Problem requirements
From the data below, repeat exactly the lines from the line with "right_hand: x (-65" to the line with "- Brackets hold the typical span", both included.

(Stored entries)

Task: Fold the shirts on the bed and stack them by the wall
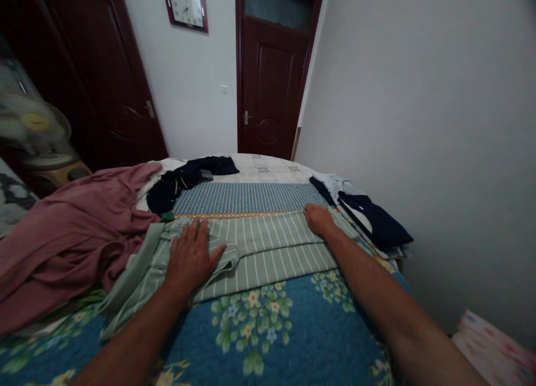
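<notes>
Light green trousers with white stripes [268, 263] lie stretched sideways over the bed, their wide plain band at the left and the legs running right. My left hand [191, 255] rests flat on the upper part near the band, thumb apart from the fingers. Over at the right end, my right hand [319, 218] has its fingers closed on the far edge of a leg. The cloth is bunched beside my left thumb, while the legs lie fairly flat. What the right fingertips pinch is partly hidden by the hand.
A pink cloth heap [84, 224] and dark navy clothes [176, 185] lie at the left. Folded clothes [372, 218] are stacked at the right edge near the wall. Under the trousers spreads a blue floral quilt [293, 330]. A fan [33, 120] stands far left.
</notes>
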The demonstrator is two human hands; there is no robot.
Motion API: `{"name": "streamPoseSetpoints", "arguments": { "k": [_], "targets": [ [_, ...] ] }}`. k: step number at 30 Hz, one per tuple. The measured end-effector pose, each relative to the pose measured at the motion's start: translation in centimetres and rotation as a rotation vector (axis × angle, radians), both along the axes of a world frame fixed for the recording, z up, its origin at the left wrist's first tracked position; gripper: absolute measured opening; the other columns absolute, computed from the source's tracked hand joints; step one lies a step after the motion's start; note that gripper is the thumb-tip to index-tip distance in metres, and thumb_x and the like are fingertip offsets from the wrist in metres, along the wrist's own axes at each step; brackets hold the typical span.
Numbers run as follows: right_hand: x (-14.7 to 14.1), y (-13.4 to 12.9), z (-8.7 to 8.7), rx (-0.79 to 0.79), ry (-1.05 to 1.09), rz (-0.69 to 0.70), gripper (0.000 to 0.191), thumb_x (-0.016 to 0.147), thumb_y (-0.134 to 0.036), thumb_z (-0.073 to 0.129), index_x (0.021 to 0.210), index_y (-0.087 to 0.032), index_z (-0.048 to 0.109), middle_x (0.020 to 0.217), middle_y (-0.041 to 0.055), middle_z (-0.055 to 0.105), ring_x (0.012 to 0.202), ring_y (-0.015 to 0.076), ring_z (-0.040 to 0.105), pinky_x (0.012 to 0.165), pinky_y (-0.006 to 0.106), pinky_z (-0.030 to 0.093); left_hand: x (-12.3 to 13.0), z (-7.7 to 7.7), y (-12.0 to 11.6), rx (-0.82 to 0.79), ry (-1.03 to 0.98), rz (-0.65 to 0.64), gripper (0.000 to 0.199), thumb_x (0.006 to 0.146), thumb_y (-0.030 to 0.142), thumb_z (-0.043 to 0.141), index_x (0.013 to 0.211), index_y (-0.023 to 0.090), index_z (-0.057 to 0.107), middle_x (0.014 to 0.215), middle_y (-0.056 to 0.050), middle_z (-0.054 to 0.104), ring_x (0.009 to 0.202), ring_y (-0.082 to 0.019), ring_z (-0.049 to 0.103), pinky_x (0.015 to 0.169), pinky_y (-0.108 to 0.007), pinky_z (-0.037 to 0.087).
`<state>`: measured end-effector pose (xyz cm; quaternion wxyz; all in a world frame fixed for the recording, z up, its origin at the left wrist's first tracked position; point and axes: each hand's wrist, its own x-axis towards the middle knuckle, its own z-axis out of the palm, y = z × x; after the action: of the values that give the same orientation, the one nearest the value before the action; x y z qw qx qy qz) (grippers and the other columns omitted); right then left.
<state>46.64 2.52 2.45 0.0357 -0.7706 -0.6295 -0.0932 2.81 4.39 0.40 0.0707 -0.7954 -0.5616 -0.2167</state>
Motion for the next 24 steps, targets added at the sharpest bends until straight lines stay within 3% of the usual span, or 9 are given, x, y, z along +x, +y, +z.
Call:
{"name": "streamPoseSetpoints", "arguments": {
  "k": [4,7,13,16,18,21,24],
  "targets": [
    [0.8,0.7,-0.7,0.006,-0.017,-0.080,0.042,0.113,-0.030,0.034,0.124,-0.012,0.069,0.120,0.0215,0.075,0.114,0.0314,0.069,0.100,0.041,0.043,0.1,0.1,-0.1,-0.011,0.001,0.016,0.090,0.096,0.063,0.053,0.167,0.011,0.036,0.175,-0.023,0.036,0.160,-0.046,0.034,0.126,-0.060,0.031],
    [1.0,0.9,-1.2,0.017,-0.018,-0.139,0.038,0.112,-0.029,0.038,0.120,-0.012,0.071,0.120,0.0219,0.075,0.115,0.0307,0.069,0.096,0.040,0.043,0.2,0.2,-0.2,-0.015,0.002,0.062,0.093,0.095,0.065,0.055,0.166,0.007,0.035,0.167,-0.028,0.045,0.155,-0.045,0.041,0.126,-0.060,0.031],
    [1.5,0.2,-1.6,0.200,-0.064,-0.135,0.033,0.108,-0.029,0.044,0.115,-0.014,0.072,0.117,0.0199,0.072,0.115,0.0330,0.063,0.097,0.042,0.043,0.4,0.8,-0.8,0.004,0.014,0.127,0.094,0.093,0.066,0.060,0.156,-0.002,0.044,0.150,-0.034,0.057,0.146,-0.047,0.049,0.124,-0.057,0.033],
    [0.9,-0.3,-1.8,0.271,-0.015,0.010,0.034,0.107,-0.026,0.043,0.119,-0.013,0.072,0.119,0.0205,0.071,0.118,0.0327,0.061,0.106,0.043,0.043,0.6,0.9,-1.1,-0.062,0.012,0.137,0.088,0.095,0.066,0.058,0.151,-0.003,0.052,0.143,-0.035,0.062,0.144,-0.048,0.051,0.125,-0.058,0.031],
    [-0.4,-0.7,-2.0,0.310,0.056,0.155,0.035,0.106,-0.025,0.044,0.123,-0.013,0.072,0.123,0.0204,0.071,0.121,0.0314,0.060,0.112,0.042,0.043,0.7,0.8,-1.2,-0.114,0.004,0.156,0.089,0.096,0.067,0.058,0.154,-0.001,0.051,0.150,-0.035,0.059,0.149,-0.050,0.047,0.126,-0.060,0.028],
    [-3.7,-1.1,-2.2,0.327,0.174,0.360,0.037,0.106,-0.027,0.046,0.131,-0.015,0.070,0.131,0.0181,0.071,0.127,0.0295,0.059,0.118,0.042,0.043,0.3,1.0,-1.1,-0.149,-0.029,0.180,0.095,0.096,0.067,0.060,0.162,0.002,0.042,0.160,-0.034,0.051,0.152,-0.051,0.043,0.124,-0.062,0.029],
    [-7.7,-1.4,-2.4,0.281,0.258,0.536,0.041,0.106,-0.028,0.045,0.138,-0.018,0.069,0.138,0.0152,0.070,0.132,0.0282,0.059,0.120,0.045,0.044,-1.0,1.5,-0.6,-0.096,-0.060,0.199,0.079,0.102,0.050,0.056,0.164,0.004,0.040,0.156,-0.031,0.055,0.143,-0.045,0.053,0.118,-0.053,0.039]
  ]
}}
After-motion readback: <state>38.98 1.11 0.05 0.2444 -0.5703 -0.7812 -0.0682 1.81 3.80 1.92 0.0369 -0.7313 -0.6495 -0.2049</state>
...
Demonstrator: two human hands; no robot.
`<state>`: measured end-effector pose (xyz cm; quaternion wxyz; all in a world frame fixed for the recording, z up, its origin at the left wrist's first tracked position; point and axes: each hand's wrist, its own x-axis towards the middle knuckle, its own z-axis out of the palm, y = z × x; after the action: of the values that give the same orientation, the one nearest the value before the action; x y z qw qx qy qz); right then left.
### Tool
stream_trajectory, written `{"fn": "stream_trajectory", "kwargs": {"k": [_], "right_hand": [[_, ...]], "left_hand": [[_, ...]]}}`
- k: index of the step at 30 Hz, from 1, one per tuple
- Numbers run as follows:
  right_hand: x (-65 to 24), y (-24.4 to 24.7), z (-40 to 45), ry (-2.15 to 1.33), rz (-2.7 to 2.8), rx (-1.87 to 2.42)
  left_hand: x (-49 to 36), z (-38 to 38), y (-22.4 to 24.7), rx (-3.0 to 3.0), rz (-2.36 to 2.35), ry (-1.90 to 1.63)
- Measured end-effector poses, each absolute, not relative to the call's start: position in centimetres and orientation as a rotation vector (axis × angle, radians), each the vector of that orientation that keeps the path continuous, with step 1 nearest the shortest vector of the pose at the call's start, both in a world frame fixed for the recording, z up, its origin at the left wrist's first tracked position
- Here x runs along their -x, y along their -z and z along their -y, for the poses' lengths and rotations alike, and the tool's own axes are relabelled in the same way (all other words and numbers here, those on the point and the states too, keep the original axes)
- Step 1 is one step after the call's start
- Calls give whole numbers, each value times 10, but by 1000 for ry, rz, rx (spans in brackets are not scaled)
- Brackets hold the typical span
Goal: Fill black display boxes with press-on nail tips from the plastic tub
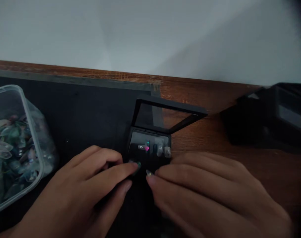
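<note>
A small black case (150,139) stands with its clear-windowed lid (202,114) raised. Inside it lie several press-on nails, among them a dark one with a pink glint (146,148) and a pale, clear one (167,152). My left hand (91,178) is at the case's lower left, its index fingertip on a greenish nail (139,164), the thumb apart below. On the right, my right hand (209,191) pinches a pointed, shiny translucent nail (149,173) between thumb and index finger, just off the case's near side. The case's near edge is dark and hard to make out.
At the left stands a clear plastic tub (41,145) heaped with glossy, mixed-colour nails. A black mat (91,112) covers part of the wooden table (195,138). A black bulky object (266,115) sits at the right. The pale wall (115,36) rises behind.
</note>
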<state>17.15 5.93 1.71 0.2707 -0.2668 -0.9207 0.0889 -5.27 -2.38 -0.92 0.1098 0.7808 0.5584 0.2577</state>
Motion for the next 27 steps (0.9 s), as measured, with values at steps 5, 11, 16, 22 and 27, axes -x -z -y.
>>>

Response
  right_hand: x (-65 to 24), y (-24.4 to 24.7), z (-40 to 45), ry (-2.15 to 1.33), rz (-2.7 to 2.8), rx (-1.87 to 2.42)
  left_hand: x (-49 to 36), z (-38 to 38), y (-22.4 to 24.7), rx (-3.0 to 3.0), rz (-2.36 to 2.35), ry (-1.90 to 1.63)
- Measured end-effector poses, each absolute, not relative to the call's start: position in centimetres and orientation as a rotation vector (axis × angle, radians), each the vector of that orientation that keeps the path continuous, with step 1 nearest the shortest vector of the pose at the call's start, both in a world frame fixed for the recording, z up, its origin at the left wrist's first tracked position
- Here x runs along their -x, y along their -z and z along their -y, for the poses' lengths and rotations alike, and the tool's own axes are relabelled in the same way (all other words and numbers here, those on the point and the states too, keep the original axes)
- Step 1 is one step after the call's start
- Calls give whole numbers, each value times 10, but by 1000 for ry, rz, rx (spans in brackets are not scaled)
- Brackets hold the typical span

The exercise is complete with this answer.